「 Chapter 4 」

352 64 1
                                    

Sicheng berjalan menuju rumah suaminya dengan wajah lesu. Seharian ini ia berkeliling kota demi mencari pekerjaan; yang sesuai dengan kemampuannya. Namun sialnya, tak ada satupun baik restoran maupun cafe yang ia temui membuka lowongan pekerjaan.

Jujur saja, sicheng ingin mencari lebih jauh lagi, menelusuri penjuru kota. Sayangnya, uang yang dibawanya untuk menaiki taxi telah berkurang. Hingga terpaksa, ia memutuskan pulang dan mencari lagi besok pagi.

Kepulangannya disambut senyuman oleh ibu mertuanya yang berada di teras. Namun senyuman itu luntur saat wanita itu melihat raut wajah sicheng yang lusuh.

"Ada apa sicheng?" Seohyun mendekati sicheng, menangkup pipi menantunya itu dengan tatapan khawatir. "Apa.. Kau sudah mendapatkannya?" Yang seohyun maksud adalah pekerjaan.

Hanya gelengan lemas yang seohyun dapat. Wanita itu kembali mengukir senyum. "Tak apa," seohyun mengusap rambut sicheng. "Masih ada banyak waktu. Besok.. Kau bisa mencarinya lagi." Ucapan seohyun berhasil membuat sicheng mengangguk disertai senyum tipis.

"Sekarang masuklah." Titah seohyun.

Sicheng melangkah masuk dengan rasa lelah yang mulai terasa di tubuhnya. Ia berjalan menuju kamarnya dan yuta—membuka pintu dan melihat yuta yang tengah menonton sesuatu pada ponselnya. Reflek pria itu menoleh saat merasakan kehadiran sicheng, dan senyuman lebar terlihat di wajahnya.

"Hey," sapa yuta seraya meletakkan ponselnya di sisi kanan ranjang. "Bagaimana? Dapat?" Tanyanya tanpa melunturkan senyum di wajahnya.

"Tidak." Jawab sicheng seraya menutup pintu kamar. Ia berjalan mendekati ranjang, lalu mendudukkan dirinya di sebelah yuta.

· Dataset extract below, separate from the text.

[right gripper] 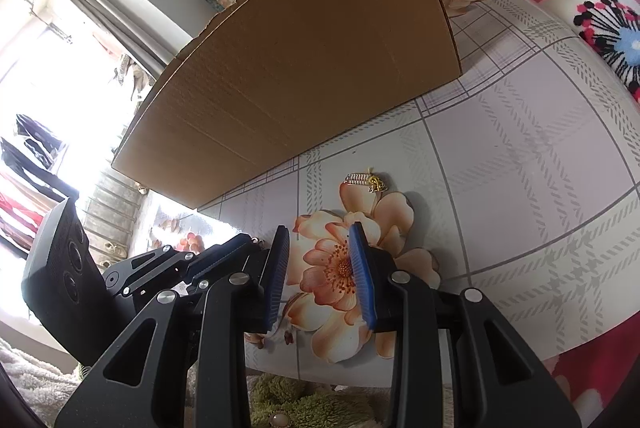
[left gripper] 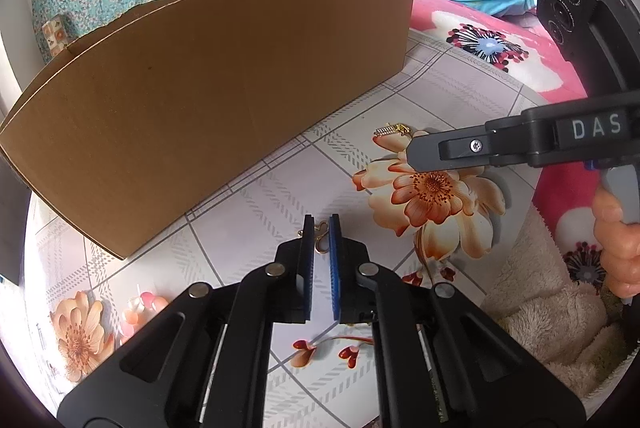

Yuta menghela nafas. Tangannya ia gerakkan untuk membelai rambut istrinya itu. "Sudahlah, jangan bersedih. Kalau memang kau menyerah, kau bisa mencari uang di rumah dengan membantu ibu berjualan kue." Ucapnya ketika menyadari raut wajah sicheng yang semakin lusuh.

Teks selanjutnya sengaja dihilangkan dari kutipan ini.